# Work order
Report every line of the records beneath this task that holds the string "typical".

Records excerpted from a collection:
== == ==
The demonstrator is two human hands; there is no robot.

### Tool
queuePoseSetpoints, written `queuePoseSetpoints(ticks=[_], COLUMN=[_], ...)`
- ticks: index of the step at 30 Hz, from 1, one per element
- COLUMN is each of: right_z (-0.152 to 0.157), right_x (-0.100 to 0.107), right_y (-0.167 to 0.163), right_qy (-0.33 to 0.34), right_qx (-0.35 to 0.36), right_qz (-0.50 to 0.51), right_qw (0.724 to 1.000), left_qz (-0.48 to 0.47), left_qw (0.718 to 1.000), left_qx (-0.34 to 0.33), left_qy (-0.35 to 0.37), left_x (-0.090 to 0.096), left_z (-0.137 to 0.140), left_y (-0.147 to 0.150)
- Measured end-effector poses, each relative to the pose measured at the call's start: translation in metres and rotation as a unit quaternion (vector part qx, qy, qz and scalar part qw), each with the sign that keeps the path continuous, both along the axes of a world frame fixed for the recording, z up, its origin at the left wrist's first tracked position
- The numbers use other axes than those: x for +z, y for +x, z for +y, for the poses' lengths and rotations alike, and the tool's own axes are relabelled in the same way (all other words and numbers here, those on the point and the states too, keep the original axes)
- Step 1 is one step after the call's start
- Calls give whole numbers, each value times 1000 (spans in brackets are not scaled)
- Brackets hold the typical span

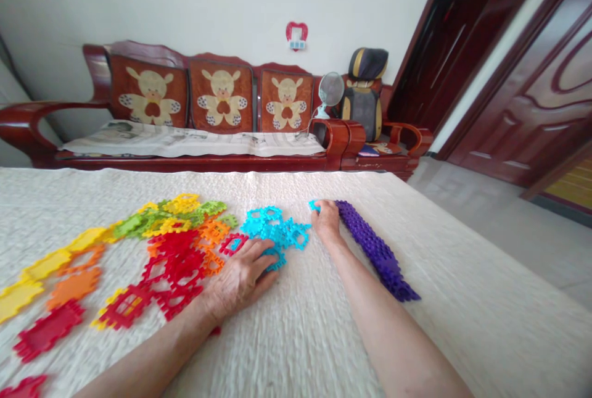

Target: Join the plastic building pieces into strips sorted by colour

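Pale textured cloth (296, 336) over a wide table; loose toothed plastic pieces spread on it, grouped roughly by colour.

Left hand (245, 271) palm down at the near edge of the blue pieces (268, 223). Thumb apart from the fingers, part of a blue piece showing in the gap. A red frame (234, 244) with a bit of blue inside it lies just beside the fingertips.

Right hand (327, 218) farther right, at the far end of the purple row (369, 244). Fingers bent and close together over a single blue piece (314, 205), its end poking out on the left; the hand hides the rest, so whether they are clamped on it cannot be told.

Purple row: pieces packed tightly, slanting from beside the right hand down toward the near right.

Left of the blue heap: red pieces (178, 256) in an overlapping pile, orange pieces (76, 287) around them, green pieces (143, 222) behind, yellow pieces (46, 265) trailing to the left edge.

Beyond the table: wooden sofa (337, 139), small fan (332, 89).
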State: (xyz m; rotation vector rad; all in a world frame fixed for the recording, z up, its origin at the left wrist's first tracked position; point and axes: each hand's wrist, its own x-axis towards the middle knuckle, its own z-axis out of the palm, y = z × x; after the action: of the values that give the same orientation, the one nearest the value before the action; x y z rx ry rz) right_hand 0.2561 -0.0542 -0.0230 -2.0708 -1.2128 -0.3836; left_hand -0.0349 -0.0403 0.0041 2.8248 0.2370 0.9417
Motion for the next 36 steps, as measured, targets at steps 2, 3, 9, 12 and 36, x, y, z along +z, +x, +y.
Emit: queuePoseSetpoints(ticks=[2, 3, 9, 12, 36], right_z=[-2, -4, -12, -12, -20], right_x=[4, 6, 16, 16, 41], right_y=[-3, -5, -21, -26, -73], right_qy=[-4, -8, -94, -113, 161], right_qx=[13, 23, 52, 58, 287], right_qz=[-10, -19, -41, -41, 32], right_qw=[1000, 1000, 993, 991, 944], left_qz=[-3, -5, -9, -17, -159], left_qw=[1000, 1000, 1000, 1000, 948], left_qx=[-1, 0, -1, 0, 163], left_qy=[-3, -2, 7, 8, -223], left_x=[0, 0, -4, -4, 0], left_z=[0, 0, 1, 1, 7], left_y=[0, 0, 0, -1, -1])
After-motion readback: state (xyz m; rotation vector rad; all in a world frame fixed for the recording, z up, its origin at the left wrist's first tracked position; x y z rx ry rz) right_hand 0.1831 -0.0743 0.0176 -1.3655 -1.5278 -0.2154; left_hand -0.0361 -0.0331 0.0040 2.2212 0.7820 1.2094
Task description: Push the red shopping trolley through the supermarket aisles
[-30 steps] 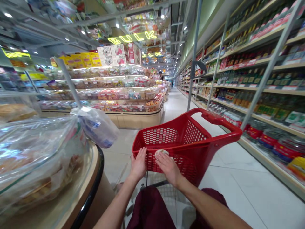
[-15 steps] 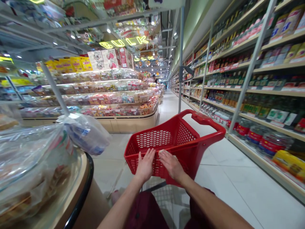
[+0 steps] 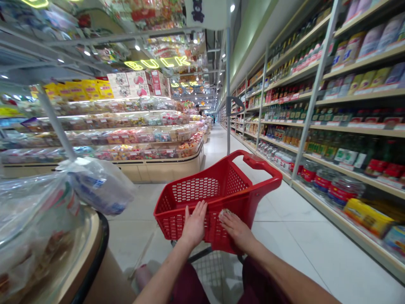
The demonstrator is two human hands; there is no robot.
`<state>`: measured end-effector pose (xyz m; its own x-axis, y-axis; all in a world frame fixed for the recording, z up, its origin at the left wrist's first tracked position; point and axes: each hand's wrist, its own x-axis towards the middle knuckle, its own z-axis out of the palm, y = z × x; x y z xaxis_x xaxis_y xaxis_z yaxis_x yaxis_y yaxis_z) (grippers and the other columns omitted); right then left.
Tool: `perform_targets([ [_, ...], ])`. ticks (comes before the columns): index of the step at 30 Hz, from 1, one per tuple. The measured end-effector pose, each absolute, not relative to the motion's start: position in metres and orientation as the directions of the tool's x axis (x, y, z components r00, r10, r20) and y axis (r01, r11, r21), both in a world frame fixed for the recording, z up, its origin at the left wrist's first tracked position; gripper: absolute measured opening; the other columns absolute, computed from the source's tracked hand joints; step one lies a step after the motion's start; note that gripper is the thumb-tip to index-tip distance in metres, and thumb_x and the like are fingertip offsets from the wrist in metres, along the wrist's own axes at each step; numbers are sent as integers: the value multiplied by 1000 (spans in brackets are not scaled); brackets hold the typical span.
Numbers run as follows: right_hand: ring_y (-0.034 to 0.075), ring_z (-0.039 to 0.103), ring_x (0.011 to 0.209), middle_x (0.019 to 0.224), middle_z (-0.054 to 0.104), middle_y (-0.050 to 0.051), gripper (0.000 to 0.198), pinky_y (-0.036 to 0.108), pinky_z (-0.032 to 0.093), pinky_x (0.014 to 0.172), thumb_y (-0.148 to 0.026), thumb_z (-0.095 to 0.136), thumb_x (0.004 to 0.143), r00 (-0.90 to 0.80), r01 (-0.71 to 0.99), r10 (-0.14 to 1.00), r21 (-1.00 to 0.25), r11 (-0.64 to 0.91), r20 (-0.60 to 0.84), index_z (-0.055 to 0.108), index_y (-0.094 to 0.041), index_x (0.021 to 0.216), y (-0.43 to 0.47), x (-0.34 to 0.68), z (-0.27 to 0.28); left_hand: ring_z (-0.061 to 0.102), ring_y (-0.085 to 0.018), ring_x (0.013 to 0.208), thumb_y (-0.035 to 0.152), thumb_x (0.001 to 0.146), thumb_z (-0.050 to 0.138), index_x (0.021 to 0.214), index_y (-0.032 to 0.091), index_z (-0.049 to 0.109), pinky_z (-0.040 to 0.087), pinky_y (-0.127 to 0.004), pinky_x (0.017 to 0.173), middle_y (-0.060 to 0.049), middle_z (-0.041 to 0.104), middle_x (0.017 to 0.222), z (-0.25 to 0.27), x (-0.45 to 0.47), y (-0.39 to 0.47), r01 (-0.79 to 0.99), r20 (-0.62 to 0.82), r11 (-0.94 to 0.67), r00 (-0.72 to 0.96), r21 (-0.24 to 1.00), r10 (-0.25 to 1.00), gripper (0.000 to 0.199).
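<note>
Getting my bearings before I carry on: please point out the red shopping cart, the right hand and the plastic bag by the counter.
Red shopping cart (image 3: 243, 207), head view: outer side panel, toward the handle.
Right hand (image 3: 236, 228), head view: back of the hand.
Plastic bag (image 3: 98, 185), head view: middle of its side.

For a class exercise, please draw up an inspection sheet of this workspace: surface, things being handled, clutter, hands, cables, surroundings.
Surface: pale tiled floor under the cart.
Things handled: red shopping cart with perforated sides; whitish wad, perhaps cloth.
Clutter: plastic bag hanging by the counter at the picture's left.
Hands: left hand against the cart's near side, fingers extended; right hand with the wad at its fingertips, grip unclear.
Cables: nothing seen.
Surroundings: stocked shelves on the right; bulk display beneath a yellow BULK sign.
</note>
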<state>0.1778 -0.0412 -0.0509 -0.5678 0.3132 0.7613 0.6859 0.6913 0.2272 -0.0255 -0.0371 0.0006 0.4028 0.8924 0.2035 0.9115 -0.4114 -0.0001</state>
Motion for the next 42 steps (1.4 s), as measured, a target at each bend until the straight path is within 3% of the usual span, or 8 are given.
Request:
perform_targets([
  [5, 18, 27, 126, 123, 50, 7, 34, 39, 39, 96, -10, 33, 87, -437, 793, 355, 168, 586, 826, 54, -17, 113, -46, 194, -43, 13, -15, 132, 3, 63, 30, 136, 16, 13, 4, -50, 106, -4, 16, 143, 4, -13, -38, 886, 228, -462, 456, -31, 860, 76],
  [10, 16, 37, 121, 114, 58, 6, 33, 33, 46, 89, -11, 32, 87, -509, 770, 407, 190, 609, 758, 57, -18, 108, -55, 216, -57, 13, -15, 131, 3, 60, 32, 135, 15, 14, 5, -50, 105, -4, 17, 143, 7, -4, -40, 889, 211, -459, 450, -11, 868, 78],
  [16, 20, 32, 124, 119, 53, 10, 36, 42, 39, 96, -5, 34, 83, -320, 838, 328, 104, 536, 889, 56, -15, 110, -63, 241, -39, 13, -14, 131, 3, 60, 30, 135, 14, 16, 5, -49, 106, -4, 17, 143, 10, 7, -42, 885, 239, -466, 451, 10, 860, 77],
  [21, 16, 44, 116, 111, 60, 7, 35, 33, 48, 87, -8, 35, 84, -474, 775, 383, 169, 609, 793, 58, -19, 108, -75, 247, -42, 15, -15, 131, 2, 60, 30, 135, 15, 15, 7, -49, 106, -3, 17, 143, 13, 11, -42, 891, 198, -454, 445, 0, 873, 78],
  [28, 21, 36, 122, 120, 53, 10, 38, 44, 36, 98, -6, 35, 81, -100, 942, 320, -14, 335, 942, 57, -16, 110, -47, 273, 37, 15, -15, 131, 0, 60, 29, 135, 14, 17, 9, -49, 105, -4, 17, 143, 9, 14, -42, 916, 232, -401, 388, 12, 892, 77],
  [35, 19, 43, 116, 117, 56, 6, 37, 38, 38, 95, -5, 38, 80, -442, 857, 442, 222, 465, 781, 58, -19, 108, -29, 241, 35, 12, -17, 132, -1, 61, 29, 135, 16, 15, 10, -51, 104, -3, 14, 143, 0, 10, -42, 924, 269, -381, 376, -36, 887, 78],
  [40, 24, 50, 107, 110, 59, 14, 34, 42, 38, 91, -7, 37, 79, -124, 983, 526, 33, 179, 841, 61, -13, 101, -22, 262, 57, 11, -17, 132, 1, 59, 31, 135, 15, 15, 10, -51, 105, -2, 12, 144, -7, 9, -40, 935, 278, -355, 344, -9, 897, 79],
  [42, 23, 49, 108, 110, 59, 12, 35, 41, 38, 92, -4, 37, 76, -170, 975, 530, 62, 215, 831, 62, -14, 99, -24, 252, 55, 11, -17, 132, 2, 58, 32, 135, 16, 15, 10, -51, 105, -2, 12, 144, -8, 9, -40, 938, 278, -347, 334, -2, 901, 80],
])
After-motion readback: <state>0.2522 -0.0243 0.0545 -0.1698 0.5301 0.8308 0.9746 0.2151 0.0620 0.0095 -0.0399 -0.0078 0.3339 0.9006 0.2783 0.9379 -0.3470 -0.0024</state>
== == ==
# Worked solution
- Brackets hold the typical span
Tool: `perform_targets([ [_, ...], ])`. ticks (comes before the columns): index of the step at 30 Hz, from 1, one per tuple. The measured end-effector pose, each absolute, not relative to the motion's start: position in metres and orientation as the directions of the tool's x axis (x, y, z components r00, r10, r20) and y axis (r01, r11, r21), both in a world frame fixed for the recording, z up, its origin at the left wrist's first tracked position; gripper: absolute measured opening; the other columns absolute, computed from the source's tracked hand joints; step one lies a step after the motion's start; note that gripper is the thumb-tip to index-tip distance in metres, and thumb_x and the like are fingertip offsets from the wrist in metres, along the wrist's own axes at each step; numbers are sent as integers: the value multiplied by 1000 (spans in brackets are not scaled); brackets hold the typical span.

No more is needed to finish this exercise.